To have Softsynth turn the sound parameters into a sample, you must select the synthesize command from the File menu. Synthesis can take from 10 to 30 seconds, depending on the complexity of your sound, then you can save the sample to disk and/or to your sampler. Make sure you've selected your sampler from the command menu before trying to send the sample data or you will get MIDI transmission errors.

softsynth2.jpg Although Softsynth
creates samples, it is
not a sample editor.
The program works
with virtually all
samplers in com-
mon use, including
any that use the
MIDI sample dump

All MIDI data is sent and received on Channel 1 exclusively, a silly restriction on an otherwise superb program. In addition, there is no provision for MIDI Thru and use of a master controller. A screen keyboard can be displayed that lets you click on individual notes with the mouse which are played by the sampler (via MIDI Channel 1 only). Only MIDI note data is sent--you cannot send controller or velocity information, although a future version of Softsynth will allow you to specify the MIDI channel to use.

Going Beyond

Not content to provide just additive synthesis, Softsynth also contains program modules for FM synthesis and automatic sound creation (Smartsynth). FM synthesis lets you have a partial modulate one or more other partials, including itself. The concept is similar to that used by Yamaha synthesizers and diagrams are given in the manual showing how to simulate Yamaha DX7 FM algorithms.

The FM synthesis screen has two rows, each containing the numbers 1 to 32 which correspond to the partials. The top row represents the modulators; the bottom row are for the partials to be affected (carriers). Click on a number in the top row, a number in the bottom row and click on the SET button and you have created an FM patch. Modulators can be linked to multiple carriers. Typically in FM synthesis, you only hear the carrier partials. With Softsynth, you have the option of hearing only the carriers or the entire mix of carrier and modulator partials.

The other major program feature is the Smartsynth option which can automatically create new sounds based on certain guidelines you specify. You can create either totally new sounds or variations on an existing sound. A setup menu is used to select which tone characteristics are to be altered and over what range they can vary. There are twelve different characteristics covering both tuning and amplitude elements that you can alter individually.
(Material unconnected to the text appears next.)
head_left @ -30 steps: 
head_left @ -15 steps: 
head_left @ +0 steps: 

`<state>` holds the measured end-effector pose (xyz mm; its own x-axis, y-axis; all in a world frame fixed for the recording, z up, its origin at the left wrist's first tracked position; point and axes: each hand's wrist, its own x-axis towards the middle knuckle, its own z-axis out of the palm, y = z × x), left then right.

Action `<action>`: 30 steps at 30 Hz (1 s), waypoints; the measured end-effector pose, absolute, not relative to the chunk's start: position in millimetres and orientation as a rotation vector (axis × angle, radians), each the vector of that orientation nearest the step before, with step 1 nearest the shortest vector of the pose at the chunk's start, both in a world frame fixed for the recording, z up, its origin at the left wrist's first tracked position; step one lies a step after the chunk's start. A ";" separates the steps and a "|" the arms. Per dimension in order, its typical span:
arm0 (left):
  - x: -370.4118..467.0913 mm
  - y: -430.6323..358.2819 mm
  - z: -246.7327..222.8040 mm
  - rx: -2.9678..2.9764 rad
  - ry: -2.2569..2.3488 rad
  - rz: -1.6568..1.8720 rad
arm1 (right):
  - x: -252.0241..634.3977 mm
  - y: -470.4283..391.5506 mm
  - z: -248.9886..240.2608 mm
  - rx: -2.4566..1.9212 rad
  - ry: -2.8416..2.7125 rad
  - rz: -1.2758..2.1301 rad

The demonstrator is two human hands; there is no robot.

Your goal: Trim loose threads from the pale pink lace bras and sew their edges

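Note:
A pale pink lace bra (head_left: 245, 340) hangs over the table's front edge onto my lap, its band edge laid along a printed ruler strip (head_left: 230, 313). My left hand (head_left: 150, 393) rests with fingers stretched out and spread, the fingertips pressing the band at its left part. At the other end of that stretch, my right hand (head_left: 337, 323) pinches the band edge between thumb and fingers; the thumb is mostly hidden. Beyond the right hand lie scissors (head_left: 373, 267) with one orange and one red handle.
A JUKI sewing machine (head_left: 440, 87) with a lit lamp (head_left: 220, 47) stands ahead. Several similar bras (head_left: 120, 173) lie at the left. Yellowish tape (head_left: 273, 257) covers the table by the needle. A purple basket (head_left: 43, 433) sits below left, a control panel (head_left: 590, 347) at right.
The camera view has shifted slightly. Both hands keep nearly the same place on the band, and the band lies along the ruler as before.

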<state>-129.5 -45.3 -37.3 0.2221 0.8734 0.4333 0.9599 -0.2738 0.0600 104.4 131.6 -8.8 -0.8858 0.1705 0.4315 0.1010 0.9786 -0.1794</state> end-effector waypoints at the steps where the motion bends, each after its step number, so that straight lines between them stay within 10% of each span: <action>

Softsynth for the ST is an excellent adaptation of the hit Macintosh MIDI program. Anyone with a sampler should consider buying it for its musical capabilities as well as the knowledge of sound theory to be gained from using it. This is also an excellent educational resource for music classes. And happily, my complaint about the MIDI Channel 1 restriction is soon to be corrected. As an added attraction, the files created with Softsynth will be directly compatible with the Sound Designer sample editor program from Digidesign. It should be available by the time you read this.

Jim Pierson-Perry is a research chemist and semi-professional musician who lives in Elkton, Maryland.

Products Mentioned

Softsynth (Ver. 2.1), $295. Digidesign, Inc., 1360 Wiliow Road, Suite 101, Menlo Park, CA 94025, (415) 327-8811

ST Sound Digitizer, $99.95 Navarone Industries, Inc, 454 Kenneth Ave, Campbell, CA 95008, (408) 378-8177; (800) 624 6545

ST Replay, $99.95. MichTron, 576 S. Telegraph, Pontiac, MI 48053, (313) 334-5700.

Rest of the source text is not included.